Ceramides in peripheral arterial plaque lead to endothelial cell dysfunction

Abstract

Background: Peripheral arterial atheroprogression is increasingly prevalent, and is a risk factor for major limb amputations in individuals with risk factors such as diabetes. We previously demonstrated that bioactive lipids are significantly altered in arterial tissue of individuals with diabetes and advanced peripheral arterial disease.

Methods: Here we evaluated whether sphingolipid ceramide 18:1/16:0 (C16) is a cellular regulator in endothelial cells and peripheral tibial arterial tissue in individuals with diabetes.

Results: We observed that C16 is the single most elevated ceramide in peripheral arterial tissue from below the knee in individuals with diabetes (11% increase, P < .05).
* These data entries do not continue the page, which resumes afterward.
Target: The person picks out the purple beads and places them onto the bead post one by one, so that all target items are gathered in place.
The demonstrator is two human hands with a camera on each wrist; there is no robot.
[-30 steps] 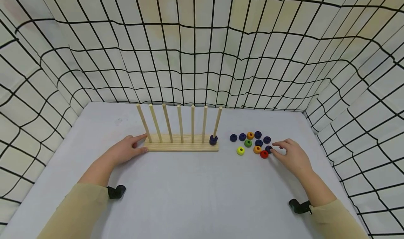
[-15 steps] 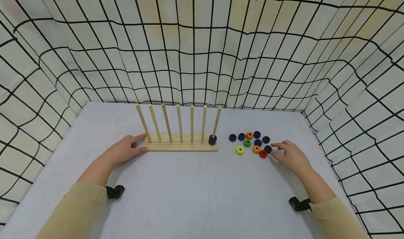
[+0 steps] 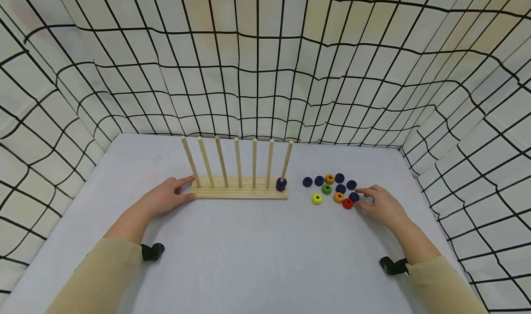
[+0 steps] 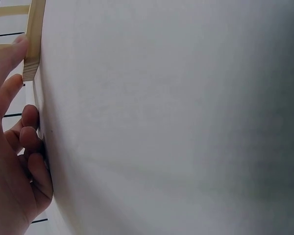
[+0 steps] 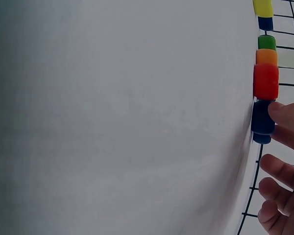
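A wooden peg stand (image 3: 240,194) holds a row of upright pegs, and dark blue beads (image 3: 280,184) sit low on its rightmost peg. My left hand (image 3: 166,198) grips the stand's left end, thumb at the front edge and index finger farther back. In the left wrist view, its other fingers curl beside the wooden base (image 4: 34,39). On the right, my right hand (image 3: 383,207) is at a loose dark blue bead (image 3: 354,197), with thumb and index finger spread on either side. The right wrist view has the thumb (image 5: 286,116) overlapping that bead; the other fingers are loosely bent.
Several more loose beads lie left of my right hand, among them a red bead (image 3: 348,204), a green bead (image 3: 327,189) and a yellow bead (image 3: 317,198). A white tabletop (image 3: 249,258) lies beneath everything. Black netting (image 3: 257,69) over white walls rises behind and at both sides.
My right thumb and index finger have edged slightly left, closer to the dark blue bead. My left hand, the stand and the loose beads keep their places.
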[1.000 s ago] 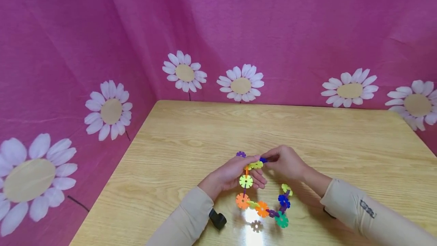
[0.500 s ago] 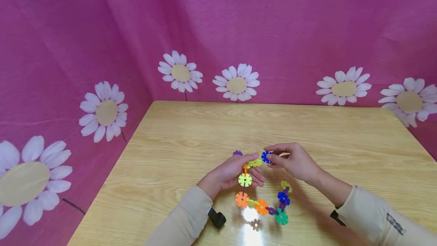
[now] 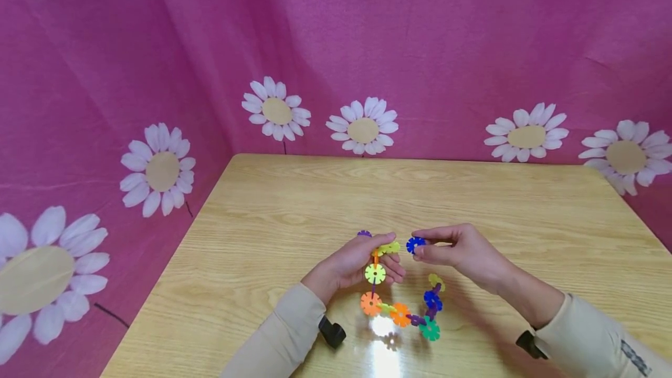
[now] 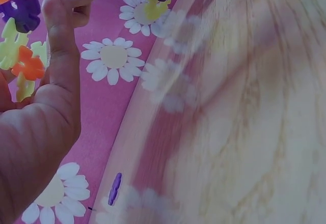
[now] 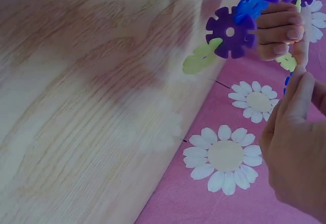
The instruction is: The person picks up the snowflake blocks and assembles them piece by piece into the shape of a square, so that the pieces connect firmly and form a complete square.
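My left hand holds a chain of interlocking flower discs, its thumb over a yellow disc at one end. The chain hangs in a curve through an orange disc and a green disc to a yellow disc at the other end. Between thumb and fingers, my right hand pinches a loose blue flower disc. A small gap separates it from the held yellow end. In the right wrist view, the fingers mostly hide this blue disc.
A purple disc lies on the wooden table just beyond the left hand. Pink cloth printed with daisies hangs along the table's back and left. Black wrist pieces stick out at the left cuff and right cuff.
My right hand has drawn back to the right with the blue disc, away from the chain's yellow end. The disc has turned to face the head camera. My left hand stays nearly still.
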`<state>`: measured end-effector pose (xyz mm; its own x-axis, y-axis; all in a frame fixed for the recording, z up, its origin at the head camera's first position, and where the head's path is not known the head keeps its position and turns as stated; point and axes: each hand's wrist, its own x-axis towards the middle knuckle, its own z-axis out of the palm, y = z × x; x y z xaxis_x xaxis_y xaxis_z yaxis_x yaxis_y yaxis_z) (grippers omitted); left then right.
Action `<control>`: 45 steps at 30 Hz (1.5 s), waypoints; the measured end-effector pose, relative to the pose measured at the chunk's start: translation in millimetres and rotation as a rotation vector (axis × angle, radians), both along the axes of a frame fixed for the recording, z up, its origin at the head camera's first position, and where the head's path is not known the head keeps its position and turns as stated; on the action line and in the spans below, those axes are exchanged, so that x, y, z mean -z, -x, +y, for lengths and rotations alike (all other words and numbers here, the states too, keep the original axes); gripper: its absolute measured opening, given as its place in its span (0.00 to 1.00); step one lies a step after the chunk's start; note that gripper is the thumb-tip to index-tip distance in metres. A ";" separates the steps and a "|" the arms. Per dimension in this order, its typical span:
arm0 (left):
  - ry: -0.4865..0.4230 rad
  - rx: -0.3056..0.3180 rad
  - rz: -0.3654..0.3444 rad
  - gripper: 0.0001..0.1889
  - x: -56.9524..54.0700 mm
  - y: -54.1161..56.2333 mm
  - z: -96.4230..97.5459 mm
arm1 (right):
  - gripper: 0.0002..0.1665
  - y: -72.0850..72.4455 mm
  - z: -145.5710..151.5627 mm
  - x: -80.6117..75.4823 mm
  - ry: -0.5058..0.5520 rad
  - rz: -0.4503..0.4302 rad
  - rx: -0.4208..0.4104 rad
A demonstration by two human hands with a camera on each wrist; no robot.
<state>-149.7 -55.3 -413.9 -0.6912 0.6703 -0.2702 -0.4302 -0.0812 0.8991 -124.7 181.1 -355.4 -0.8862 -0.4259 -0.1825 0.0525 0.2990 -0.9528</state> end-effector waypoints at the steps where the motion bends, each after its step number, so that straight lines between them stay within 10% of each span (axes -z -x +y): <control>1: 0.001 0.000 -0.001 0.37 -0.5 0.0 0.1 | 0.35 -0.1 -0.3 -0.1 0.017 -0.009 -0.010; 22: 0.018 0.002 0.004 0.30 -7.7 -2.3 0.3 | 0.28 -4.2 -4.0 11.4 0.017 0.185 -0.084; 45: 0.070 0.045 0.089 0.33 -1.7 -1.5 3.6 | 0.26 -3.0 -5.6 14.1 0.078 0.112 -0.083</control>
C16 content in tibial arterial tissue positively correlates with sphingomyelin (SPM) content in patients with and without diabetes (r² = 0.5, P < .005; r² = 0.17, P < .05; respectively). Tibial arteries of individuals with diabetes demonstrated no difference in CERS6 expression (encoding ceramide synthase 6; the predominate ceramide synthesis enzyme), but higher SMPD expression (encoding sphingomyelin phosphodiesterase that catalyzes ceramide synthesis from sphingomyelins; P < .05). SMPD4, but not SMPD2, was particularly elevated in maximally diseased (Max) tibial arterial segments (P < .05). In vitro, exogenous C16 caused endothelial cells (HUVECs) to have decreased proliferation (P < .03), increased apoptosis (P < .003), and decreased autophagy (P < .008). Selective knockdown of SMPD2 and SMPD4 decreased native production of C16 (P < .01 and P < .001, respectively), but only knockdown of SMPD4 rescued cellular proliferation (P < .005) following exogenous supplementation with C16.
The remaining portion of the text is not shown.